Cawthorn should provide names for his allegations of orgies and cocaine

If North Carolina GOP Rep. Madison Cawthorn of North Carolina actually has seen fellow members of Congress doing cocaine, he needs to name them and report them to authorities.

Cawthorn, now 26 years old and in a wheelchair, rode false claims of a Naval Academy career cut short by a car accident to his upset win for Congress in 2020. In the 15 months since then, he has generated an almost unending river of controversy through outlandish statements and actions, most recently calling the besieged Ukrainian government “incredibly corrupt and incredibly evil.”

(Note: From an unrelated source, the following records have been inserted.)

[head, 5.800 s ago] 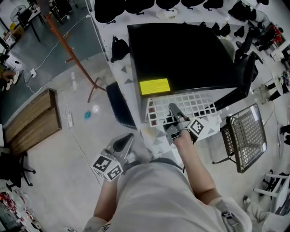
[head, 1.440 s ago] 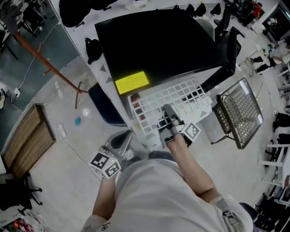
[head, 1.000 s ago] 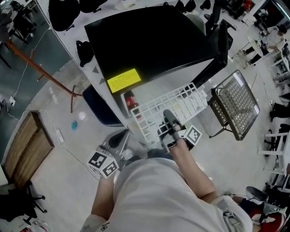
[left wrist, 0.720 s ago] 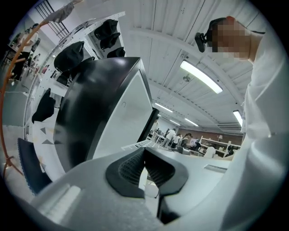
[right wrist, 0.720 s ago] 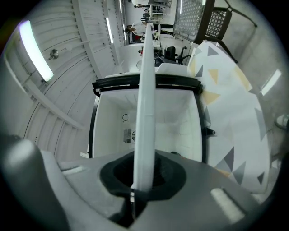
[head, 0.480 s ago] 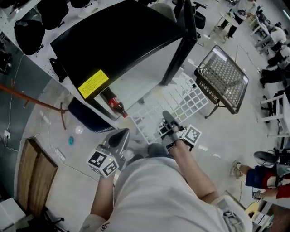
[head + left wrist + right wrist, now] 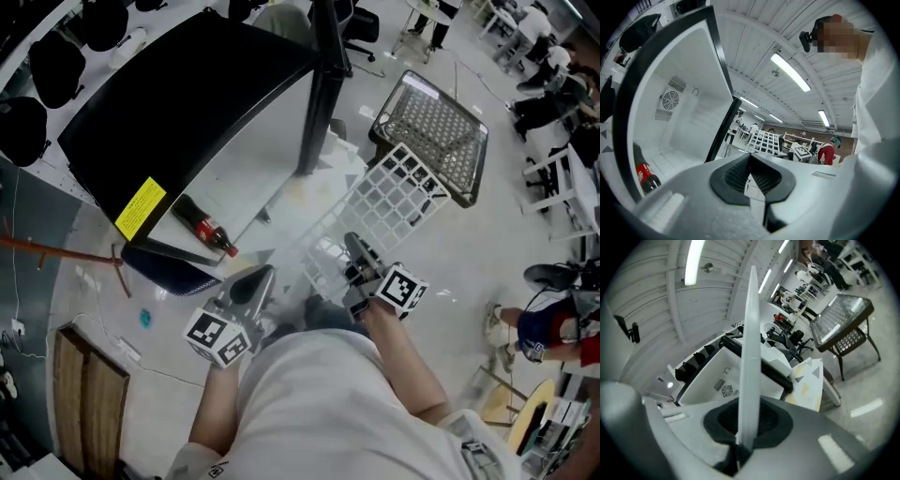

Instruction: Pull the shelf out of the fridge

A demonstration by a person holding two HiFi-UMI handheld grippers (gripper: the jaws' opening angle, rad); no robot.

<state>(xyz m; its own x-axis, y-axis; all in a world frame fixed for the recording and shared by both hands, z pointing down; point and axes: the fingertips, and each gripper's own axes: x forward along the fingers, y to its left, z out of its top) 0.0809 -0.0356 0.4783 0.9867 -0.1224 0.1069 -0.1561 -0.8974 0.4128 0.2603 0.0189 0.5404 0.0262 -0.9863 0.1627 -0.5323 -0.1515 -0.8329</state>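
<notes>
**A:** Start at the right claw [image 7: 356, 253]. What is it doing?

**B:** It is clenched on the near edge of the white wire-grid shelf [image 7: 396, 199]. In the right gripper view the shelf's white rim rises edge-on from between the two dark pads [image 7: 771, 425], which press it from both sides.

**A:** And where is that shelf?

**B:** Clear of the black fridge [image 7: 178, 103]. It hangs above the pale grey floor [image 7: 469, 244], to the right of the fridge's open black door [image 7: 319, 84] in the head view, and it is gripped only at the claw's end. Its far end reaches to just beside the dark mesh-topped stand [image 7: 433, 122]. I cannot tell whether the two touch.

**A:** The left claw [image 7: 255, 281]?

**B:** Clenched on nothing. In the left gripper view its ribbed pads meet at the tips. It sits low, close to the person's white shirt [image 7: 319, 403] and apart from the shelf, and it faces the fridge's opening.

**A:** Anything around the fridge itself?

**B:** The white interior [image 7: 253, 169] faces the person. A dark bottle with a red label [image 7: 204, 228] is at the front of the interior's floor. I cannot say whether it is upright or lying. A yellow sticker [image 7: 141, 208] sits on the black top near the front edge.
</notes>
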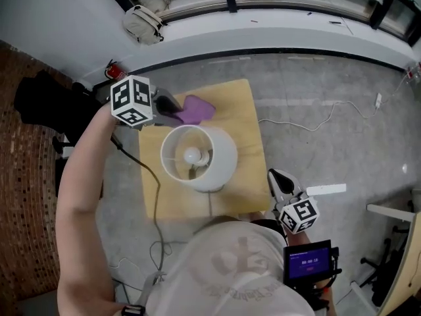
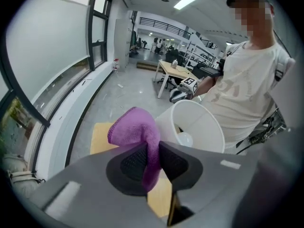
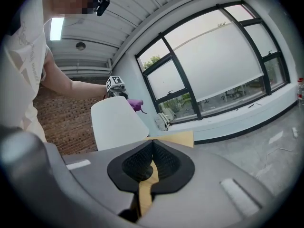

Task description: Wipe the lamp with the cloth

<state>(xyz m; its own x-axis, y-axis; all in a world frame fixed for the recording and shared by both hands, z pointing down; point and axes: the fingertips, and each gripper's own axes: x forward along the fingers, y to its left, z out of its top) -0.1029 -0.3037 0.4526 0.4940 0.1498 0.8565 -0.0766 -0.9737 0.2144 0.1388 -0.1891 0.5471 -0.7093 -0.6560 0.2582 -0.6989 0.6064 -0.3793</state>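
Observation:
A white lamp (image 1: 198,157) with a round shade and a bare bulb (image 1: 191,155) stands on a small wooden table (image 1: 240,110). My left gripper (image 1: 172,109) is shut on a purple cloth (image 1: 196,109) just behind the shade's far rim. In the left gripper view the purple cloth (image 2: 137,132) bulges up from between the pads, with the lamp shade (image 2: 202,127) right beyond it. My right gripper (image 1: 279,182) hangs off the table's near right corner, shut on nothing. From the right gripper view the lamp shade (image 3: 116,122) and the distant cloth (image 3: 134,103) show.
A power cord (image 1: 148,176) runs off the table's left side to the floor. A white cable (image 1: 316,122) and a white strip (image 1: 327,189) lie on the grey floor to the right. A bag (image 1: 143,22) rests on the window ledge.

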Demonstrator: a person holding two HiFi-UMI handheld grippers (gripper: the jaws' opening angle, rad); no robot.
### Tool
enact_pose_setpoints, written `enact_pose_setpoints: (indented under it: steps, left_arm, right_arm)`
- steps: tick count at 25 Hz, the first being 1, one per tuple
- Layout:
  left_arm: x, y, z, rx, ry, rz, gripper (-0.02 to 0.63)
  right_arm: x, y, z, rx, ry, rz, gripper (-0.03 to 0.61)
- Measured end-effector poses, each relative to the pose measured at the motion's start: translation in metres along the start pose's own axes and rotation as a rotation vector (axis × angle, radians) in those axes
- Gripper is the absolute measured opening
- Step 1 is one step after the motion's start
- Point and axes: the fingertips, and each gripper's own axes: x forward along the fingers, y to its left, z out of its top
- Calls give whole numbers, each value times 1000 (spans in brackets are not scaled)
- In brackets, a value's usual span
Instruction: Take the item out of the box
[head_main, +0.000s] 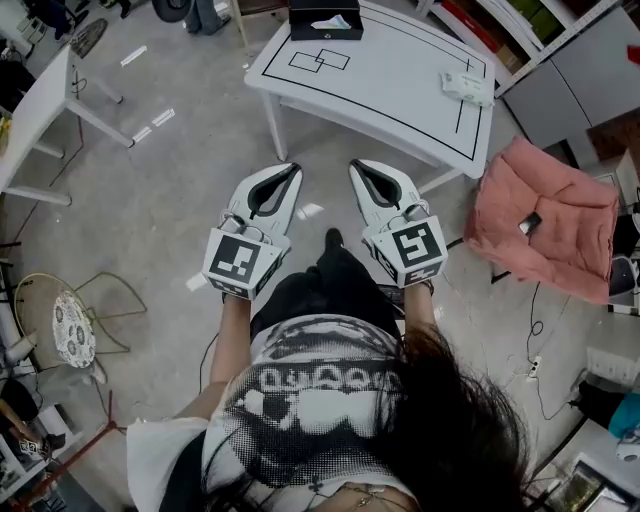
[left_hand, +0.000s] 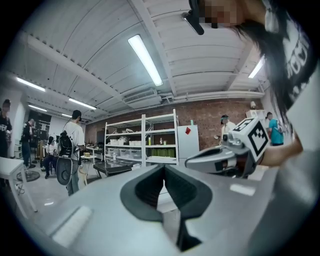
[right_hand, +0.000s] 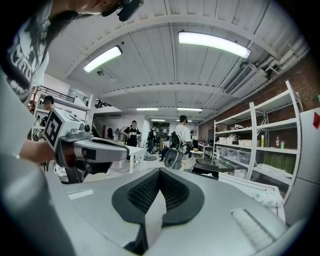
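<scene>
A black box (head_main: 325, 20) stands at the far edge of the white table (head_main: 400, 90), with a white item (head_main: 335, 22) lying in it. I stand a step back from the table and hold both grippers level over the floor, side by side and pointing at it. My left gripper (head_main: 294, 171) is shut and holds nothing. My right gripper (head_main: 356, 166) is also shut and empty. In the left gripper view the shut jaws (left_hand: 164, 168) point past the box (left_hand: 114, 169). From the right gripper view (right_hand: 160, 173), the box (right_hand: 209, 169) shows ahead to the right.
Black lines and two outlined squares (head_main: 320, 60) mark the tabletop. A white packet (head_main: 467, 88) lies near its right end. A pink padded cloth (head_main: 545, 215) lies on the floor to the right, and a wire stool (head_main: 72, 325) stands at the left. Shelves and several people fill the room behind.
</scene>
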Motion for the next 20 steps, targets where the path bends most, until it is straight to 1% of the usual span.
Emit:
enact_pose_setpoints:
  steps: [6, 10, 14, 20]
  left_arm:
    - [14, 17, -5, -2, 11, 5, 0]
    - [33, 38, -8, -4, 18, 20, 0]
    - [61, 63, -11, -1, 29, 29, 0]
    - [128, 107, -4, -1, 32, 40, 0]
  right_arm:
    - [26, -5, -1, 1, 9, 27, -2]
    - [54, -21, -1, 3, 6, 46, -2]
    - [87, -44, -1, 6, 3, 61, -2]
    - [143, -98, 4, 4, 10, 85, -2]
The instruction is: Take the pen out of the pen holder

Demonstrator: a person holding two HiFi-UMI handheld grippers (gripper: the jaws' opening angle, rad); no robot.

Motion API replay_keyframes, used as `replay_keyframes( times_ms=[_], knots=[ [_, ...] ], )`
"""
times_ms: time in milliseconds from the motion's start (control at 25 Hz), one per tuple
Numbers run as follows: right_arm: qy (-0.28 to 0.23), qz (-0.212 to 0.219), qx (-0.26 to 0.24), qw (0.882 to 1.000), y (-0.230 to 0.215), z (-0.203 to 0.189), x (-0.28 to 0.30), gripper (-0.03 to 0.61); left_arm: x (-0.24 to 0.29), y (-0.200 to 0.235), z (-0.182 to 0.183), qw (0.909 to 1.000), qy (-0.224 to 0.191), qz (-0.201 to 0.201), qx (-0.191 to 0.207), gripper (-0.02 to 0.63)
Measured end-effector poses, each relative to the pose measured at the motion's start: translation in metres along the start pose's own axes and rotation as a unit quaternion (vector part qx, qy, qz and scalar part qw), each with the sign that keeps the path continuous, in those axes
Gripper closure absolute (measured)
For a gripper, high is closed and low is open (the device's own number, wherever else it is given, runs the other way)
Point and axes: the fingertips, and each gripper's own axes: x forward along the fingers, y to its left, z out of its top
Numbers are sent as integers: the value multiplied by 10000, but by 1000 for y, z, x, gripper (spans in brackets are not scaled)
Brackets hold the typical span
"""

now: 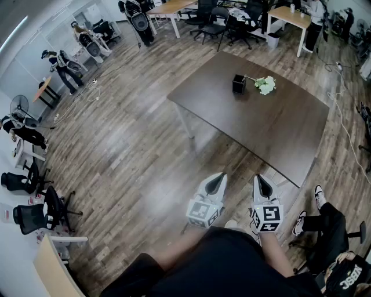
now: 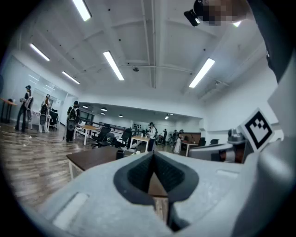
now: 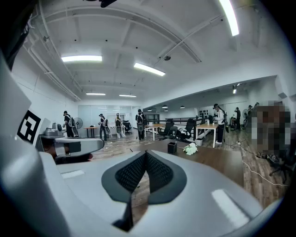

Seemingly addicted to the spotlight, Cawthorn in an interview aired last week made two shocking new claims. First, he seemed to say that older congressmen had invited him to “an orgy.” Second, he claimed that “some of the people who are leading on the movement to try and remove addiction in our county” have done “a key bump of cocaine right in front” of him. The context made it sound as if it was congressmen themselves having the orgies and snorting the cocaine, although he technically could be interpreted to have been referring to staffers.

If Cawthorn is going to make such claims, he needs to back them up. Granted, most of us would rather not picture members of Congress in orgies, so keeping their names secret might do our imaginations a favor. The cocaine allegation, though, is a different subject.

Possession of cocaine is a federal crime and a felony in almost every state. If someone offers and shares the drug with anyone else, that distribution of cocaine is a federal felony. Cawthorn and every other congressman is formally sworn to uphold the Constitution. If a staffer uses cocaine in Cawthorn’s presence, he must act. At the very least, he should tell the user to stop and urge him to get help — on pain of being reported to the police if he refuses.

And if the user is a congressman, Cawthorn should do more. He should inform the voters of his colleague’s flagrant law-breaking, and he should immediately report what he saw to federal law enforcement. Cawthorn’s own duty to uphold the Constitution and laws of the United States definitely extends to a duty to report others who commit a felony after swearing the same oath. The public has a right to not be represented by people committing crimes.

Granted, Cawthorn’s history of stretching the truth means that these wild claims might need to be taken with a few grains of salt. If he isn’t, um, exaggerating, though, then he has opened what onetime Arkansas Gov. Frank White called “a whole box of Pandoras.” Once opened, the box cannot be shut again nor in this case should it be closed. In most cases, especially involving elected officials, the failure to report a crime is itself a crime called misprision of felony. At the very least, it is an ethical duty — a duty that Cawthorn must fulfill or else admit that he was not telling the truth.

And if that admission brings him a whole orgy of recriminations, so be it.